Health Care Facilities are work environments with various potential hazards that may threaten the safety and health of workers, visitors, and surrounding communities. Strengthening the capacity of health personnel in implementing Occupational Safety and Health (OSH) is therefore essential. In 2024, Balai Besar Pelatihan Kesehatan (BBPK) Ciloto conducted two batches of OSH Training in Health Care Facilities. To assess training effectiveness, a Post-Training Evaluation was carried out using Kirkpatrick’s model at level 3 (behavior) and level 4 (results). The evaluation applied quantitative descriptive methods using questionnaires and documentation links. A total of 82 respondents participated, consisting of alumni, coworkers, and supervisors. Results indicate that alumni have implemented OSH training outcomes effectively, reflected by mean scores ≥ 3 across all respondent groups. Indicators showing very good performance include membudayakan Perilaku Hidup Bersih dan Sehat (PHBS), PPE monitoring, hand hygiene, and hazardous material (B3) management. Areas requiring improvement include work ergonomics, environmental factor measurements (lighting, air, and water), and the management and decontamination of medical equipment. Main barriers to implementation involve limitations in infrastructure, human resources, and funding. Support for applying the training outcomes is categorized as good to high, with the strongest support from leadership, policies, and coworkers. The training positively contributes to organizational performance, particularly in OSH standard implementation and accreditation support. However, the development of Pos Upaya Kesehatan Kerja (Pos UKK), with a mean score of 2.79, still requires strengthening.

References

Burke, M. J., Sarpy, S. A., Tesluk, P. E., & Smith-Crowe, K. 2006. General safety performance: A test of a grounded theoretical model. Personnel Psychology, 59(2), 429–457.
Creswell, J. W., & Plano Clark, V. L. (2018). Designing and conducting mixed methods research (3rd ed.). SAGE Publications.
Field, A. (2013). Discovering statistics using IBM SPSS statistics (4th ed.). SAGE Publications.
Flick, U. (2018). An introduction to qualitative research (6th ed.). SAGE Publications.
Gliem, J. A., & Gliem, R. R. (2003). Calculating, interpreting, and reporting Cronbach’s Alpha reliability coefficient for Likert-type scales. Midwest Research-to-Practice Conference in Adult, Continuing, and Community Education.
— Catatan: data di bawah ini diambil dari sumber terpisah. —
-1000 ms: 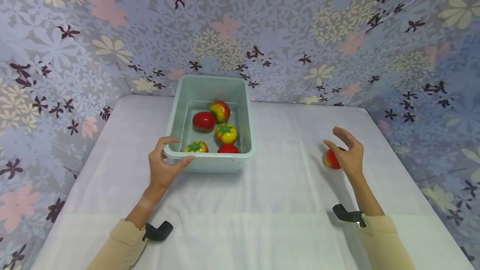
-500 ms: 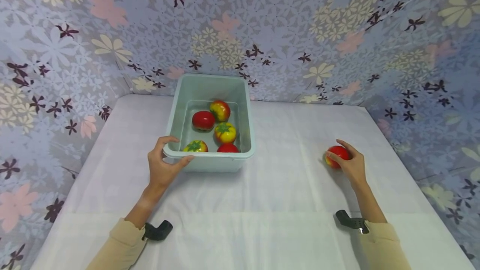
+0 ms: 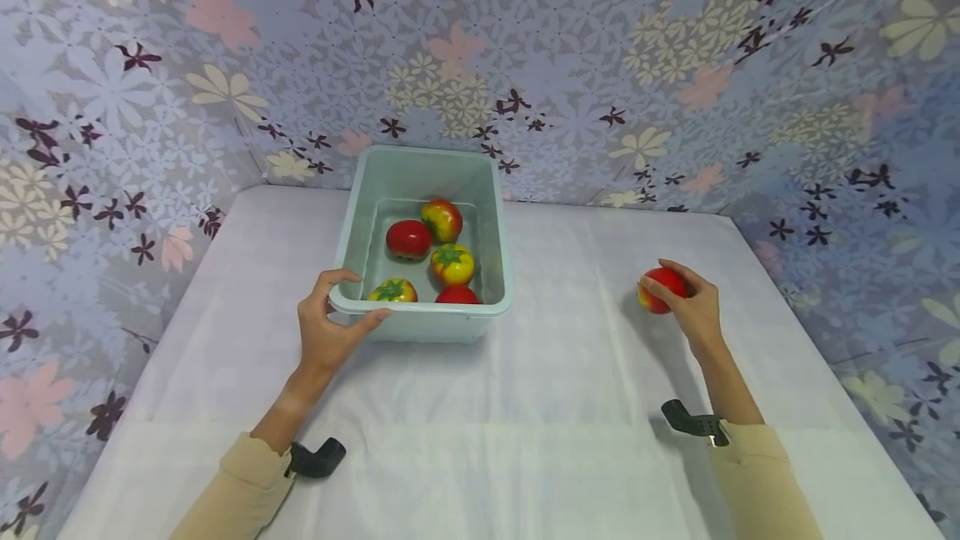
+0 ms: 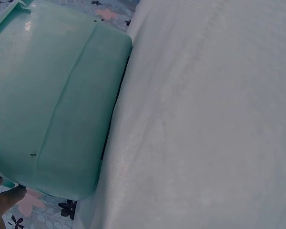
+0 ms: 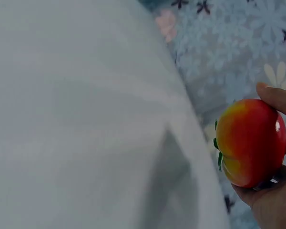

Goetsch, D. L. (2019). Occupational safety and health for technologists, engineers, and managers (9th ed.). Pearson
International Labour Organization. 2001. Guidelines on occupational safety and health management systems (ILO-OSH 2001). International Labour Office.
Kemenkes RI. (2019). Kurikulum dan modul pelatihan keselamatan dan kesehatan kerja (K3) di fasilitas pelayanan kesehatan (Fasyankes).
Kementerian Pendidikan Nasional. 2010. Pedoman evaluasi program pendidikan dan pelatihan. Pusdiklat Kemdiknas.
Kirkpatrick, D. L., & Kirkpatrick, J. D. 2006. Evaluating training programs: The four levels (3rd ed.). Berrett-Koehler Publishers.
Kirkpatrick, D., & Kirkpatrick, J. 2016. Kirkpatrick’s four levels of training evaluation. ATD Press.
Kothari, C. R. (2004). Research methodology: Methods and techniques. New Age International.
Lestari, W., et al. 2021. Implementasi K3 di fasilitas kesehatan dan faktor yang mempengaruhi. Jurnal Kesehatan Masyarakat, 9.
Lincoln, Y. S., & Guba, E. G. (1985). Naturalistic inquiry. SAGE Publications.
Miles, M. B., Huberman, A. M., & Saldaña, J. 2014. Qualitative data analysis: A methods sourcebook (3rd ed.). SAGE Publications.
Neal, A., & Griffin, M. A. (2004). Safety climate and safety behaviour. Australian Journal of Management, 29(1_suppl), 67–75.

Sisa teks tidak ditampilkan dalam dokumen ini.